Mahn · on Nov 29, 2016

Congrats on release! We've been using Grafana for a few years now, and personally built-in alerting is the only thing I would have added. Some may argue that this "violates" good concern separation practices, but honestly you are going to be alerting about the same data you feed to Grafana, so at the end of the day it makes a lot of sense. Call it a "two in one" if you will. Either way this will make monitoring with Grafana much more streamlined.

zphds · on Nov 29, 2016

Note that keeping them separate has a benefit that when your 'Visualization' portal is down, your 'Alerting' systems are unaffected (and vice versa).

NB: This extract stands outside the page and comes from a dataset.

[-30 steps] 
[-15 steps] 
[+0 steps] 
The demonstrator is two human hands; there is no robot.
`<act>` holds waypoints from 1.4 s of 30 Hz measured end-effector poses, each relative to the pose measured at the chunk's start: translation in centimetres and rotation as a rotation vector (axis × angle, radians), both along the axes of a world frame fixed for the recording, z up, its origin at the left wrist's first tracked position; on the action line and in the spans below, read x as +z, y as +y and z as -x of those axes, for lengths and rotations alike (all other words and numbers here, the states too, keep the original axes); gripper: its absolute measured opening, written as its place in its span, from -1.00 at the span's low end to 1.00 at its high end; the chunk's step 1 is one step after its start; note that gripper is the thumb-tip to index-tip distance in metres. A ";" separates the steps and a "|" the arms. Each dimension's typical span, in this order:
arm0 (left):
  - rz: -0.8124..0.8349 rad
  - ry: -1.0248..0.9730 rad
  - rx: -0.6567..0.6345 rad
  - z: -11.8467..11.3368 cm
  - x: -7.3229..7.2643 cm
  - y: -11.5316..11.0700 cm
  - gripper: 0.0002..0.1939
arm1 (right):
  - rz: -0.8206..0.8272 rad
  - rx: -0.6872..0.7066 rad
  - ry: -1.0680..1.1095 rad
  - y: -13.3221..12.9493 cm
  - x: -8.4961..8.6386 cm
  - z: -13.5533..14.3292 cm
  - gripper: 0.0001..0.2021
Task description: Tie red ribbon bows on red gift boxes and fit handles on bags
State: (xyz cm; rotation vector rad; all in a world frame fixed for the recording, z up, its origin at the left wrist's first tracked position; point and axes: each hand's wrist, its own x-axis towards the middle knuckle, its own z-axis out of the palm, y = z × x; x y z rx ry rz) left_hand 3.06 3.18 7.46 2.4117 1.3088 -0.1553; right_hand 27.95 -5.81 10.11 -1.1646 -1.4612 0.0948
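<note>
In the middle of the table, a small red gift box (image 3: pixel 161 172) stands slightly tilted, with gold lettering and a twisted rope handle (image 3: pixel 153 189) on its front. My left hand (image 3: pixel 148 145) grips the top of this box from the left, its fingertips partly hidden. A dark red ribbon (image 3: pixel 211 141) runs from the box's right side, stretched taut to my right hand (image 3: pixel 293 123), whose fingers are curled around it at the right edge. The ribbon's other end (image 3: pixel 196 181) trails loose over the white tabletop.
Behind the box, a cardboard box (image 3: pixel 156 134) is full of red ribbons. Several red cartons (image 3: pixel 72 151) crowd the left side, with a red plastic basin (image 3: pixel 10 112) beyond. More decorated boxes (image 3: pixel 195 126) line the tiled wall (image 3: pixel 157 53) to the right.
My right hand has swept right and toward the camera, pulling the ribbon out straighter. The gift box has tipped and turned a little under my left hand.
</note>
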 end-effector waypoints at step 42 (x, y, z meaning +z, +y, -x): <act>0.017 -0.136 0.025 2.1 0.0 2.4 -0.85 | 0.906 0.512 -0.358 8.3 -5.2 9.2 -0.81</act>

Collectd, telegraf. etc, can be configured to send the same metrics to your favorite TSDB and Alerting system (like riemann) in parallel.

nopzor · on Nov 29, 2016

Agreed with the sentiment re: streamlined experience.

We struggled a bit with whether or not it really "belonged" in Grafana, but we believe in alerting while "in the flow".

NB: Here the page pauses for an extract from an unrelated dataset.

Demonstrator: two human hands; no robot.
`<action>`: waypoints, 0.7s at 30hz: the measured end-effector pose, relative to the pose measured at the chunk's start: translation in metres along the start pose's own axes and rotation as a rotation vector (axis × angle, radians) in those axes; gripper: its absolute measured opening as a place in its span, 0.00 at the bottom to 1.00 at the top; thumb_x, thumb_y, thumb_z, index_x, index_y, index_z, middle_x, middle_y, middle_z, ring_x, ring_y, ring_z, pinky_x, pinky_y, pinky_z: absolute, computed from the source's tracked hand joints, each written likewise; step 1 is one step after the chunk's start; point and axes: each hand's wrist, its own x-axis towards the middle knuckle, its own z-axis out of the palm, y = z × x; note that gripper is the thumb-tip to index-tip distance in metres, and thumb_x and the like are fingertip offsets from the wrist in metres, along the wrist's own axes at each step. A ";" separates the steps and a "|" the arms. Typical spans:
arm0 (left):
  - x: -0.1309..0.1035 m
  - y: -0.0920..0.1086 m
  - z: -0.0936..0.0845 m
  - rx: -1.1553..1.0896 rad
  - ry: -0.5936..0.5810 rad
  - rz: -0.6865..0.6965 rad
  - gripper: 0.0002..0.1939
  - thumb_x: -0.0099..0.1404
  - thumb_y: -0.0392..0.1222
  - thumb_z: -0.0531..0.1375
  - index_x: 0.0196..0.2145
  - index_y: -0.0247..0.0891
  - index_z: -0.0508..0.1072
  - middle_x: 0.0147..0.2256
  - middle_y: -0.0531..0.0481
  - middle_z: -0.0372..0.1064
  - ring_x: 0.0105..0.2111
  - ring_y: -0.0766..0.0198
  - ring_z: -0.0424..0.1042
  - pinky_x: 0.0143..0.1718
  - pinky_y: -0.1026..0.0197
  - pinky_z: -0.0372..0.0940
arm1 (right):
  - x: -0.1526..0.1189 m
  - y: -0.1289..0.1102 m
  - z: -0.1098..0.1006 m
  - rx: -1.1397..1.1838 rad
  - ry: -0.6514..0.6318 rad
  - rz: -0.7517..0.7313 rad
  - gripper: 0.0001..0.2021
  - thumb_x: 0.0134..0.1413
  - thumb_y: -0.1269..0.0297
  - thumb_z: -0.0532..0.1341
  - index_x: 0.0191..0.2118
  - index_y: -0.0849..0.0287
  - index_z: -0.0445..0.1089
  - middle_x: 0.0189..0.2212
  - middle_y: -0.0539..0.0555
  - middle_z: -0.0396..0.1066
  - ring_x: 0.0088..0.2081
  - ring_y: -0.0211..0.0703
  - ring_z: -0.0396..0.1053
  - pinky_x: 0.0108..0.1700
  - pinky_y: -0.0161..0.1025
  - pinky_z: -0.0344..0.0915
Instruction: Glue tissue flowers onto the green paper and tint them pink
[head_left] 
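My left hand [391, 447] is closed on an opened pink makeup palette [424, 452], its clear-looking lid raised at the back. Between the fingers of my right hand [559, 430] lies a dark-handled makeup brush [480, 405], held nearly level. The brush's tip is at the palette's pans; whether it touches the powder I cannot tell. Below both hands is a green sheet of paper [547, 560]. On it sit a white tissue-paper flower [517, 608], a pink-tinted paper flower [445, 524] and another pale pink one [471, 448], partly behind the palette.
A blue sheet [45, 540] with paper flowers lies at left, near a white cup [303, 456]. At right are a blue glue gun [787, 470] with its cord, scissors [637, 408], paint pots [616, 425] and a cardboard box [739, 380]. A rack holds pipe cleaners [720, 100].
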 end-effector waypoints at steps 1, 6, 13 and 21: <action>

It makes a lot of sense (from an experience standpoint) to 'manage' alerting while you're 'managing' your dashboards, visualizations, and queries; you already have a sense of the data _right there_.

drvdevd · on Nov 29, 2016

As someone who is not too familiar with Graphana but is tasked with deploying it (shortly), just curious about the alerting and some of what I can do with it? I will read through the release page, but it's fun to get it from the horses mouth, if you're still available to comment?

cheald · on Nov 29, 2016

Influx + Telegraf + Grafana is such a simple, sweet stack. No work to maintain, trivial to set up, I can ship just about anything I want into it, and reporting is fast.

With alerting in place now, I'm even happier than ever. A huge thank you to the Grafana team for solving a huge pain point!

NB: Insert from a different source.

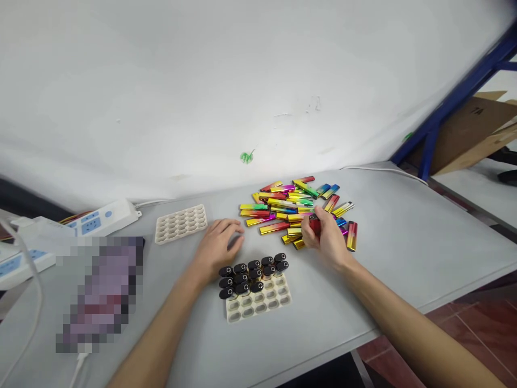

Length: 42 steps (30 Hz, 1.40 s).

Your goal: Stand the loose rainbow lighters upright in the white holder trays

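A pile of shiny multicoloured sticks lies on the grey table in front of me. My right hand is at the pile's near edge, fingers closed on a red stick. My left hand rests on the table with curled fingers, holding nothing, just behind a cream tray. Several black-capped sticks stand upright in the tray's far rows; its near rows are empty holes.
A second cream tray with empty holes lies to the left. White power strips and cables sit at the far left, beside a blurred patch. A white wall rises behind the table; a blue frame and cardboard stand at right.
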Each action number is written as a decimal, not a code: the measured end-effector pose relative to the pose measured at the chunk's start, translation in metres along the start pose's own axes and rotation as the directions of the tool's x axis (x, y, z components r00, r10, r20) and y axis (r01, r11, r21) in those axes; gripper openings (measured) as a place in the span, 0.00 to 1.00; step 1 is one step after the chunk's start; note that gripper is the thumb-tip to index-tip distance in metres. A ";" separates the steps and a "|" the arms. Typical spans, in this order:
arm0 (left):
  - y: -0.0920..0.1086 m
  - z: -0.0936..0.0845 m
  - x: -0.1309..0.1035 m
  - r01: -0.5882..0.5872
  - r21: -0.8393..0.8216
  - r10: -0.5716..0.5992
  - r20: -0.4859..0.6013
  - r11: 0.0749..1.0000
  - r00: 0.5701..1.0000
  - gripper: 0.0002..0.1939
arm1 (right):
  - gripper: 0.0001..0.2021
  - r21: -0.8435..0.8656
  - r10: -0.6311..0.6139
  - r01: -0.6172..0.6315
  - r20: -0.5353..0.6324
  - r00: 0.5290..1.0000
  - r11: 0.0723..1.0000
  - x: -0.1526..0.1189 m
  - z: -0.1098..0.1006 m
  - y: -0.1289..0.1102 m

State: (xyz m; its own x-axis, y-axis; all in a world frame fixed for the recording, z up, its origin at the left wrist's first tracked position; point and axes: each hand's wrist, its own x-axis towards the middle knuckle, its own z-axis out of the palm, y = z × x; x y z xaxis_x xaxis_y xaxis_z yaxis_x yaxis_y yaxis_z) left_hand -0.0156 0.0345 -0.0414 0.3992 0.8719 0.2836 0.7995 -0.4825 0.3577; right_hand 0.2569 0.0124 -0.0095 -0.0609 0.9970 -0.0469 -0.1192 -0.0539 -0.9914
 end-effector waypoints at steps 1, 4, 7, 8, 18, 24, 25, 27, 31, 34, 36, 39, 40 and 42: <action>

mattkrea · on Nov 29, 2016

What kind of volume are you sending into Influx? It crashed on me probably 5 times a day with only 100 requests per second.

cheald · on Nov 30, 2016

Right now it looks like it's around 50/sec. A lot of data points get rolled up by Telegraf on individual machines, and then it's shipped in via the UDP line protocol. I've written much larger volumes, though, and never had an issue with stability.

user5994461 · on Nov 30, 2016

If I may ask. How is UDP doing for you?

I checked my graphite setup once. We had 27% of metrics lost over UDP. That was bad.

pro-tip: "netstat -anus" and look at the error counters.

cheald · on Nov 30, 2016

About 4% err-to-received ratio. That's probably due to untuned UDP buffer sizes though; despite dropped packets, we're getting enough information to provide the information we need.

hoov · on Nov 29, 2016

Was this an older build? We had serious issues at first, but our setup is pretty stable these days.

mattkrea · on Nov 29, 2016

Last I tried was 1.0.

I love everything about using Influx but it would die and never restart and every time it would some crash on semacquire. I'll have to try it again since I need to check out this Grafana update anyway.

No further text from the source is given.